## [WHAT NEEDS TO BE DONE]
Wherever "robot" turns up in the entries, copy out the line that holds it.

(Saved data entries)
● ● ●
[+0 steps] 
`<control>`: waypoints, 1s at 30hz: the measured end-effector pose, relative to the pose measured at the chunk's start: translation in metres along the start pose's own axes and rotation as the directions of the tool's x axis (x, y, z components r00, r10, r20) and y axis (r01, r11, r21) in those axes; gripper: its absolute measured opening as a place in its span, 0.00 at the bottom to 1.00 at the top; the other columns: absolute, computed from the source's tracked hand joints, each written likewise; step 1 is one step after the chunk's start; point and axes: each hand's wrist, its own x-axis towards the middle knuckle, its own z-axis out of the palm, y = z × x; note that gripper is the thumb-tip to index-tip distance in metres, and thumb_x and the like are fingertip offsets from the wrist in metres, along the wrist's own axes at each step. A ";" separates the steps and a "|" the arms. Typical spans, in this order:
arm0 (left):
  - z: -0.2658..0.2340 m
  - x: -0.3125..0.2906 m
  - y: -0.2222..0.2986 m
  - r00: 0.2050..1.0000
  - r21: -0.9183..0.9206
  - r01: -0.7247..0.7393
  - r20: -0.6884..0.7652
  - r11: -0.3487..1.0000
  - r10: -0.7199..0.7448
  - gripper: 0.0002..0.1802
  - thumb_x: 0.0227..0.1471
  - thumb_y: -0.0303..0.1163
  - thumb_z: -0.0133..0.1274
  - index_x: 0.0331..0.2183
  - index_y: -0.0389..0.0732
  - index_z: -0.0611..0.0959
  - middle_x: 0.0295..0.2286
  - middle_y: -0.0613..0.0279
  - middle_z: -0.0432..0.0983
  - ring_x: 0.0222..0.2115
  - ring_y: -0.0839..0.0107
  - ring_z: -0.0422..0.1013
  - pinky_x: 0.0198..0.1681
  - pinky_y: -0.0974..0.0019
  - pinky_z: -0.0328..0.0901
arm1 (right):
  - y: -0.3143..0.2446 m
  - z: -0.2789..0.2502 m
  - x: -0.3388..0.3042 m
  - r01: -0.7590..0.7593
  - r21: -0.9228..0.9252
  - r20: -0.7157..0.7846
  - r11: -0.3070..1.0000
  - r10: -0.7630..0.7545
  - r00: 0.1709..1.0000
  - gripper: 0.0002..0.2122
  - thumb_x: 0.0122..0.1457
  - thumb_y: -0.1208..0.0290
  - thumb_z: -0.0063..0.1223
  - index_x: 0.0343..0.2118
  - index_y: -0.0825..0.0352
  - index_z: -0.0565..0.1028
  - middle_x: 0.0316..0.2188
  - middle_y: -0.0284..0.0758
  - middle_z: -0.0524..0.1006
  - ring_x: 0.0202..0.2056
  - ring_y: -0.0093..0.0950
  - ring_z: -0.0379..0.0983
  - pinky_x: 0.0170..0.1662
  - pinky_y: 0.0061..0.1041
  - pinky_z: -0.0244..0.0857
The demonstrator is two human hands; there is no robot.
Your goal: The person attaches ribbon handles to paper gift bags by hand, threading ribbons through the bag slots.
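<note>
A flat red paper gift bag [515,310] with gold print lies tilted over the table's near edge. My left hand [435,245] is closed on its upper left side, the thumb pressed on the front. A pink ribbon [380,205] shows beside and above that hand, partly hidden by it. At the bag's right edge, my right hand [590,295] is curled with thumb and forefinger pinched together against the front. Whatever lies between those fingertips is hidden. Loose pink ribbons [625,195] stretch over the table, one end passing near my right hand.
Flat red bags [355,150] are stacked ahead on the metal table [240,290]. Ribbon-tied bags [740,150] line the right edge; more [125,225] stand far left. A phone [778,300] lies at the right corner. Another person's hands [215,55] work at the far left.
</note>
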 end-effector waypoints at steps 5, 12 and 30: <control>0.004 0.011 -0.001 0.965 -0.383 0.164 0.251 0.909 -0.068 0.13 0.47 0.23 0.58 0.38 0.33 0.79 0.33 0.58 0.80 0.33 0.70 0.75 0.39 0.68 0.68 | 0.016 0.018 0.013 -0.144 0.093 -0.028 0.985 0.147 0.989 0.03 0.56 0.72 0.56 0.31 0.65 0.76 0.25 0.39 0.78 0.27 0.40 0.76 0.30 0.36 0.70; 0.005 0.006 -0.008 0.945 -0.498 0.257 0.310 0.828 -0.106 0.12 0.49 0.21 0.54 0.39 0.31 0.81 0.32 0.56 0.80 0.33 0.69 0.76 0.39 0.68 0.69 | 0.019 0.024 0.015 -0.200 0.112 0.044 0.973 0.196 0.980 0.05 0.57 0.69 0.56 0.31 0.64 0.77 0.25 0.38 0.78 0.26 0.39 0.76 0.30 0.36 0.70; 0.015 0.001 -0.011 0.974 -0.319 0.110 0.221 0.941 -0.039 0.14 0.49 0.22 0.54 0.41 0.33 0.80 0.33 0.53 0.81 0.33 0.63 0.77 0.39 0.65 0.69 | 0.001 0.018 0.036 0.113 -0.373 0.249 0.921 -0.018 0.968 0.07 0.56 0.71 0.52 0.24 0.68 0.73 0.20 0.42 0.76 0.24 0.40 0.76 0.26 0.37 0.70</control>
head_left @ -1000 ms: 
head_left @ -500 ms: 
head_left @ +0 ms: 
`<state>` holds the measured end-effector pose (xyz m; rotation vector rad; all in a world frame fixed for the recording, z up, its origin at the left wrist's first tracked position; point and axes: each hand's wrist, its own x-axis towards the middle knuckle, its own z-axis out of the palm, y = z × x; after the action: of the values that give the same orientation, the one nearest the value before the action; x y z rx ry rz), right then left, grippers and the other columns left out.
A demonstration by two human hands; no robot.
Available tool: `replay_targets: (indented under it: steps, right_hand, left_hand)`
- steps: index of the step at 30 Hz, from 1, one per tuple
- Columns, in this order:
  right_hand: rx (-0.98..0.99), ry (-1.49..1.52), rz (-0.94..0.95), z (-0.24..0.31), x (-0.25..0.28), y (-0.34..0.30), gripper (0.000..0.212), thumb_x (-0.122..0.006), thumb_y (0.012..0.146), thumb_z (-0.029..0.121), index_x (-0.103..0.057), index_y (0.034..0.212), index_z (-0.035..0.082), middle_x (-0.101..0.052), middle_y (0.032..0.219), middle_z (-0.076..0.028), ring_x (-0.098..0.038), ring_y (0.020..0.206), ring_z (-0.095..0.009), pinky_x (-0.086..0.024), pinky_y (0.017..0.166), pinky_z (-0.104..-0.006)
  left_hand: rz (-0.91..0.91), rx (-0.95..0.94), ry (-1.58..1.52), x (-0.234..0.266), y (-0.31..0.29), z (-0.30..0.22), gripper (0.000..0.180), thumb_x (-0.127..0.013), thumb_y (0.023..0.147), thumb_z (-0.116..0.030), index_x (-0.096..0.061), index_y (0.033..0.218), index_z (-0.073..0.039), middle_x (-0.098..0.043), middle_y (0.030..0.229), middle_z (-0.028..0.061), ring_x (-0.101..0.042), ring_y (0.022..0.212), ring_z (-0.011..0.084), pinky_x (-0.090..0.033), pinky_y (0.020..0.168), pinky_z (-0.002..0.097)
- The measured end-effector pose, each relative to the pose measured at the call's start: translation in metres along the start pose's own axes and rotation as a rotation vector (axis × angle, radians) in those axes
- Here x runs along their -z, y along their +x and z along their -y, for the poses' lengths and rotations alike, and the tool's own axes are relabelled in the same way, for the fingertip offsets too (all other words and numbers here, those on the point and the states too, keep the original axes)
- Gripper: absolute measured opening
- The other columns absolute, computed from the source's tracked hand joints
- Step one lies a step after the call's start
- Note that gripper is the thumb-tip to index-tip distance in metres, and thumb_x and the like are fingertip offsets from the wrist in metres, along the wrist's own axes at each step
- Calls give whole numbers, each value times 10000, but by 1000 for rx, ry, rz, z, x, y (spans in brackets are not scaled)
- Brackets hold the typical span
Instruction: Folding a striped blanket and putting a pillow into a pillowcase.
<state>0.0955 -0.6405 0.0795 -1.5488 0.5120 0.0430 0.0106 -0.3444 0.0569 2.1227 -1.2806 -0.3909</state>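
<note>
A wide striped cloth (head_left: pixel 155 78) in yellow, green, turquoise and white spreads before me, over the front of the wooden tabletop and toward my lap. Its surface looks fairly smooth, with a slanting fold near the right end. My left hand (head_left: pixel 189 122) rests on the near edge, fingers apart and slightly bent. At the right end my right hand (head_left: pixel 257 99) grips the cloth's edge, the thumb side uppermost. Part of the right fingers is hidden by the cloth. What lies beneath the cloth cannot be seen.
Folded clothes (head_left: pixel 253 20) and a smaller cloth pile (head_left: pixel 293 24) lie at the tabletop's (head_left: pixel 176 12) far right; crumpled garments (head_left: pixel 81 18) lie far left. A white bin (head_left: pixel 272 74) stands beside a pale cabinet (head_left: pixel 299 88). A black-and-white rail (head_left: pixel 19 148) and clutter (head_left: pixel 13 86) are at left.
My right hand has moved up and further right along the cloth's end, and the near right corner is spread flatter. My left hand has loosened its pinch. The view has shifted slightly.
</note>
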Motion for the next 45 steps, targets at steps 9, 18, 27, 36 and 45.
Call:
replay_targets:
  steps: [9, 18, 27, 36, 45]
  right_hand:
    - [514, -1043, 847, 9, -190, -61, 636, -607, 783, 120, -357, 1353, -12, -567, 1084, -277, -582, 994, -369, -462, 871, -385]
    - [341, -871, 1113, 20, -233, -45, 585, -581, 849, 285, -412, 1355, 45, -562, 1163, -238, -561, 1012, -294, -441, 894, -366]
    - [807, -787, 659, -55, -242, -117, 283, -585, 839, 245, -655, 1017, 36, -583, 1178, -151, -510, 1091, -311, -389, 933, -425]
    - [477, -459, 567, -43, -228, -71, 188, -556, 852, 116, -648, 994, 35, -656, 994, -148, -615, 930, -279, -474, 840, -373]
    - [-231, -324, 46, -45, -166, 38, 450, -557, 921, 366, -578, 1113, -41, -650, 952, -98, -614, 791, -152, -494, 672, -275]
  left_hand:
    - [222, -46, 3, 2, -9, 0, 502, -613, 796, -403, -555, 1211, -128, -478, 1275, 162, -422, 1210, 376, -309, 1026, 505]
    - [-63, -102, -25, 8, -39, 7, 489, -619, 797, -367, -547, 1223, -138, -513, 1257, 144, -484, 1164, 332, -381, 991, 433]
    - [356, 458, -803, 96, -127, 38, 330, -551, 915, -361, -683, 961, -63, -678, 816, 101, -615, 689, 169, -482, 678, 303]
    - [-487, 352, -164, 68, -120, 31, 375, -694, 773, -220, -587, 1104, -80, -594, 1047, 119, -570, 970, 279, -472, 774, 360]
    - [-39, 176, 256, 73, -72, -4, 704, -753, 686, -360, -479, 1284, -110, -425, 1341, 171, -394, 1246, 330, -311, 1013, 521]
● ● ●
## [EXERCISE RESULT]
The demonstrator is two human hands; there is no robot.
A demonstration by two human hands; no robot.

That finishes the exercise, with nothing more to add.